* [PROBLEM REQUIREMENTS]
Check each line of the data for the string "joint". Report how many have it, and give nothing else.
═════ DATASET SECTION
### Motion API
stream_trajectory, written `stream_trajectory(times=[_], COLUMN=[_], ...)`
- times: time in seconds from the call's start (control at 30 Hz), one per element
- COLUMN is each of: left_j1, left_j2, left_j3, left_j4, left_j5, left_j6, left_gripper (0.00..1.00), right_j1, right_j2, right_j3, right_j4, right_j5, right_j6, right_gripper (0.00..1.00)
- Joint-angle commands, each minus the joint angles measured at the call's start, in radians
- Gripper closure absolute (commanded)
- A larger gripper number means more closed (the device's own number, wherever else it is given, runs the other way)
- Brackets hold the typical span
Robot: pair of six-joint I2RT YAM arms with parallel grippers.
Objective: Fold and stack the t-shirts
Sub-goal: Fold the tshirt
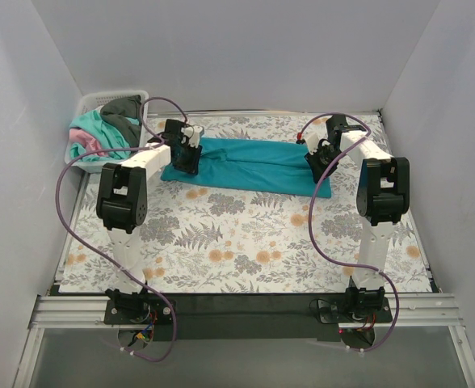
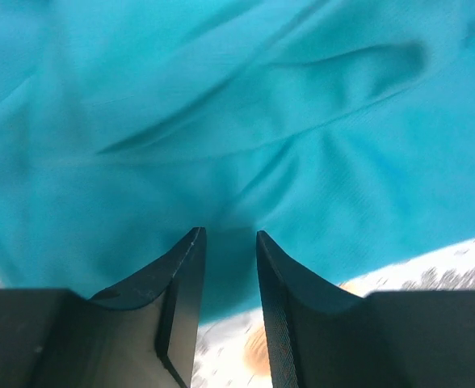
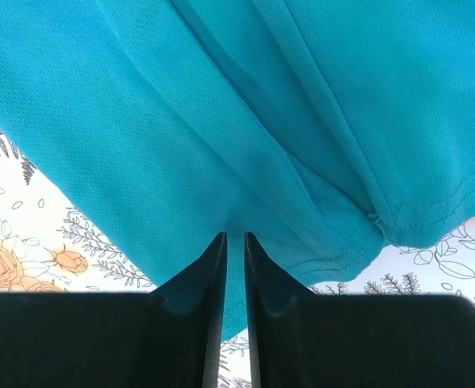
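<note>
A deep teal-blue t-shirt (image 1: 254,166) lies folded into a long band across the back of the table. My left gripper (image 1: 191,158) is at its left end. In the left wrist view that gripper (image 2: 228,234) has its jaws parted, with blurred teal cloth (image 2: 237,121) beyond the tips and nothing visibly pinched. My right gripper (image 1: 318,162) is at the band's right end. In the right wrist view it (image 3: 234,236) is closed to a thin slit on the hemmed edge of the teal cloth (image 3: 181,121). Mint-green (image 1: 88,129), pink (image 1: 82,148) and dark grey (image 1: 124,113) t-shirts are heaped in a basket.
The white basket (image 1: 112,95) stands at the back left corner, just behind my left arm. The grey-and-orange floral table cover (image 1: 245,234) spreads between the teal band and the arm bases. White walls close in the back and both sides.
</note>
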Motion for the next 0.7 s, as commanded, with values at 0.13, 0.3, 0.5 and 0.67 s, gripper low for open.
stream_trajectory(times=[0.13,0.3,0.5,0.67], left_j1=[0.05,0.037,0.005,-0.009], left_j2=[-0.145,-0.103,-0.005,0.079], left_j3=[0.026,0.095,0.154,0.229], left_j4=[-0.026,-0.017,0.012,0.015], left_j5=[0.044,0.101,0.084,0.075], left_j6=[0.03,0.001,-0.022,-0.044], left_gripper=[0.67,0.67,0.67,0.68], right_j1=[0.001,0.003,0.003,0.001], right_j2=[-0.026,-0.03,-0.029,-0.024], right_j3=[-0.008,-0.008,-0.005,-0.001], right_j4=[-0.009,-0.009,-0.009,-0.007], right_j5=[0.001,-0.01,0.001,0.004], right_j6=[-0.018,-0.012,-0.016,-0.018], right_gripper=[0.82,0.82,0.82,0.83])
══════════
* [OUTPUT FOR THIS TASK]
2